● Assignment:
All of the data must be output without alteration.

● Information provided:
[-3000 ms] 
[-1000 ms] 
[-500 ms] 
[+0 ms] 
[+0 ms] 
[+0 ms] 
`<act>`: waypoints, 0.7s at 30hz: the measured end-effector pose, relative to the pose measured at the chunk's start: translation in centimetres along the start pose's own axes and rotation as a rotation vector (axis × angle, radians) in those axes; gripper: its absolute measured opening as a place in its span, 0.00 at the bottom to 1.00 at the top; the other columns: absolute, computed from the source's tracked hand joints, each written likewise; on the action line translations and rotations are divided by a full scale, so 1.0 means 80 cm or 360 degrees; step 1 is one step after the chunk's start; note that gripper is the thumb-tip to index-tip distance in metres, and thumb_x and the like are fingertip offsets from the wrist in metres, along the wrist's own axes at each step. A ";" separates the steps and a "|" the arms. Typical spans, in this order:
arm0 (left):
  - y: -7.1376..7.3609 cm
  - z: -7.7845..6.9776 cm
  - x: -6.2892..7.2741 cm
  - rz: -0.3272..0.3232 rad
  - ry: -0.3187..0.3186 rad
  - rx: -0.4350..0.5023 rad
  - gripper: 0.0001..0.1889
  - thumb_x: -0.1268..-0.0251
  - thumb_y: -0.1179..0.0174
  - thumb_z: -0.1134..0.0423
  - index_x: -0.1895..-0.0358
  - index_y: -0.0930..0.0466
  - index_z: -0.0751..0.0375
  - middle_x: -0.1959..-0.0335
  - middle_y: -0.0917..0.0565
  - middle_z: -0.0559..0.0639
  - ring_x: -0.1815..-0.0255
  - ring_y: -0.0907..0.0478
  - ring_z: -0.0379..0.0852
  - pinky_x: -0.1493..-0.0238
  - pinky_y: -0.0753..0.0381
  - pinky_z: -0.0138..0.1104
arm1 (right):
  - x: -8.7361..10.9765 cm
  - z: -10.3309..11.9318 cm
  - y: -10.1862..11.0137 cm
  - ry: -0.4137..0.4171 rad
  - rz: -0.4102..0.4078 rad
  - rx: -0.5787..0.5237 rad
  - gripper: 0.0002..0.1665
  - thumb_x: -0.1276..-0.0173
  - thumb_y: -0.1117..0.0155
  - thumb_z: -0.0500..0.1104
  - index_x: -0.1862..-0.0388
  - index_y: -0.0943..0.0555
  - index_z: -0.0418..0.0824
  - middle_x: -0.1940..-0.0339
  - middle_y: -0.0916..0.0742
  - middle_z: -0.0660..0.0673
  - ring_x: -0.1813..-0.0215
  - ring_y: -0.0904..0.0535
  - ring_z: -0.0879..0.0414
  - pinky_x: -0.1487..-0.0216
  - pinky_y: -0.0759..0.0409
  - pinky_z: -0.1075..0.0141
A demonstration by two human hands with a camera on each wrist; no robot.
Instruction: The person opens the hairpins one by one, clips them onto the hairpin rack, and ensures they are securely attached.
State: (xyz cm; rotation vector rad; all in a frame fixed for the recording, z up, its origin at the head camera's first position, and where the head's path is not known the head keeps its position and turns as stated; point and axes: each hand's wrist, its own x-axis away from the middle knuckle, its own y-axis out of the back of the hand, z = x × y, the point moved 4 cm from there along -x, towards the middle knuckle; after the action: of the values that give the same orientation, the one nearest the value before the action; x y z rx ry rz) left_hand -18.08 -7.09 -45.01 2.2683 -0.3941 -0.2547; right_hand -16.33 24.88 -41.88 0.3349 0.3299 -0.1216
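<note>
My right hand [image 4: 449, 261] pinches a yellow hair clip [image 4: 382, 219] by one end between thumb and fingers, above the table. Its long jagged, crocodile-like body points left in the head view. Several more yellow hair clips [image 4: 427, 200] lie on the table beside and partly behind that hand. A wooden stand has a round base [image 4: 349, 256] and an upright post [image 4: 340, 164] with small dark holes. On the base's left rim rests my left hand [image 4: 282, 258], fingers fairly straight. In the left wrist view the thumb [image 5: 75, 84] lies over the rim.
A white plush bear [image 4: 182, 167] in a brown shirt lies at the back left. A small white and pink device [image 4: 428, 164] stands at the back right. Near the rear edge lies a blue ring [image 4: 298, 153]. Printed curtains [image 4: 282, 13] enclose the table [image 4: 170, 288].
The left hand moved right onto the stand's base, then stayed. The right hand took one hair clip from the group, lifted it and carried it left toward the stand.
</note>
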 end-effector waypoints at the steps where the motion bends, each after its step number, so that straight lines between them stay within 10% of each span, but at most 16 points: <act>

● Task output:
[-3000 ms] 
[-1000 ms] 
[-500 ms] 
[+0 ms] 
[+0 ms] 
[+0 ms] 
`<act>`: waypoints, 0.7s at 30hz: the measured end-effector pose, relative to the pose measured at the chunk's start: translation in centimetres along the start pose's own axes and rotation as a rotation vector (axis × angle, radians) in those axes; gripper: its absolute measured opening as a place in its span, 0.00 at the bottom to 1.00 at the top; the other columns: absolute, computed from the source's tracked hand joints, each written likewise; on the action line translations and rotations are divided by a full scale, so 1.0 means 80 cm or 360 degrees; step 1 is one step after the chunk's start; note that gripper is the thumb-tip to index-tip distance in metres, and thumb_x and the like are fingertip offsets from the wrist in metres, along the wrist's own axes at each step. A ";" separates the steps and a "|" the arms. Typical spans, in this order:
arm0 (left):
  - y: -7.1376..7.3609 cm
  - z: -7.7845..6.9776 cm
  - x: -6.2892..7.2741 cm
  - rz: -0.3272..0.3232 rad
  - ry: -0.3187..0.3186 rad
  - rx: -0.4350..0.5023 rad
  - gripper: 0.0001..0.1889
  - thumb_x: -0.1268..-0.0251
  - thumb_y: -0.1179..0.0174
  - thumb_z: -0.1134..0.0423
  - index_x: -0.1895..-0.0358
  - index_y: -0.0930..0.0466
  - index_z: -0.0751..0.0375
  - middle_x: -0.1959..-0.0335
  - middle_y: -0.0917..0.0565
  - middle_z: -0.0559..0.0639
  - ring_x: -0.1815..-0.0255
  - ring_y: -0.0907..0.0478
  - ring_z: -0.0379..0.0852
  - pinky_x: -0.1493..-0.0238
  - pinky_y: -0.0753..0.0381
  - pinky_z: -0.0138..0.1104
arm1 (right):
  - x: -8.7361..10.9765 cm
  - z: -10.3309..11.9318 cm
  - y: -10.1862..11.0137 cm
  - ry: -0.4137..0.4171 rad
  - rz: -0.4102..0.4078 rad
  - rx: -0.5787..0.5237 rad
  - gripper: 0.0002..0.1665
  - thumb_x: -0.1276..-0.0173
  - thumb_y: -0.1117..0.0155
  - thumb_z: -0.0500..0.1104
  - index_x: -0.1862..-0.0388
  - index_y: -0.0943..0.0555
  - index_z: -0.0418..0.0824
  - middle_x: -0.1940..-0.0339
  - middle_y: -0.0916..0.0742
  - middle_z: -0.0660..0.0673
  - ring_x: -0.1813..-0.0215
  - ring_y: -0.0904..0.0535
  - ring_z: -0.0879..0.0414
  - pinky_x: -0.1487..-0.0216
  - pinky_y: -0.0759..0.0409
  - pinky_z: -0.1075..0.0141
A demonstration by two human hands with a camera on each wrist; no robot.
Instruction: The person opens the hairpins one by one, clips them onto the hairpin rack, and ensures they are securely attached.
State: (xyz cm; rotation vector rad; all in a frame fixed for the recording, z up, its origin at the head camera's first position, and where the head's path is not known the head keeps its position and turns as stated; point and axes: each hand's wrist, its own x-axis away from the middle knuckle, its own y-axis out of the back of the hand, z = x × y, the point moved 4 cm from there along -x, towards the middle knuckle; after the action: of the values that give the same orientation, the one nearest the value before the action; x y z rx ry rz) left_hand -18.08 -7.09 -45.01 2.2683 -0.3941 -0.2547; right_hand -16.33 24.88 -41.88 0.3349 0.3299 -0.1216
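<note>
My right hand [image 4: 449, 261] pinches a yellow hair clip [image 4: 382, 219] by one end between thumb and fingers, above the table. Its long jagged, crocodile-like body points left in the head view. Several more yellow hair clips [image 4: 427, 200] lie on the table beside and partly behind that hand. A wooden stand has a round base [image 4: 349, 256] and an upright post [image 4: 340, 164] with small dark holes. On the base's left rim rests my left hand [image 4: 282, 258], fingers fairly straight. In the left wrist view the thumb [image 5: 75, 84] lies over the rim.
A white plush bear [image 4: 182, 167] in a brown shirt lies at the back left. A small white and pink device [image 4: 428, 164] stands at the back right. Near the rear edge lies a blue ring [image 4: 298, 153]. Printed curtains [image 4: 282, 13] enclose the table [image 4: 170, 288].
The left hand moved right onto the stand's base, then stayed. The right hand took one hair clip from the group, lifted it and carried it left toward the stand.
</note>
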 end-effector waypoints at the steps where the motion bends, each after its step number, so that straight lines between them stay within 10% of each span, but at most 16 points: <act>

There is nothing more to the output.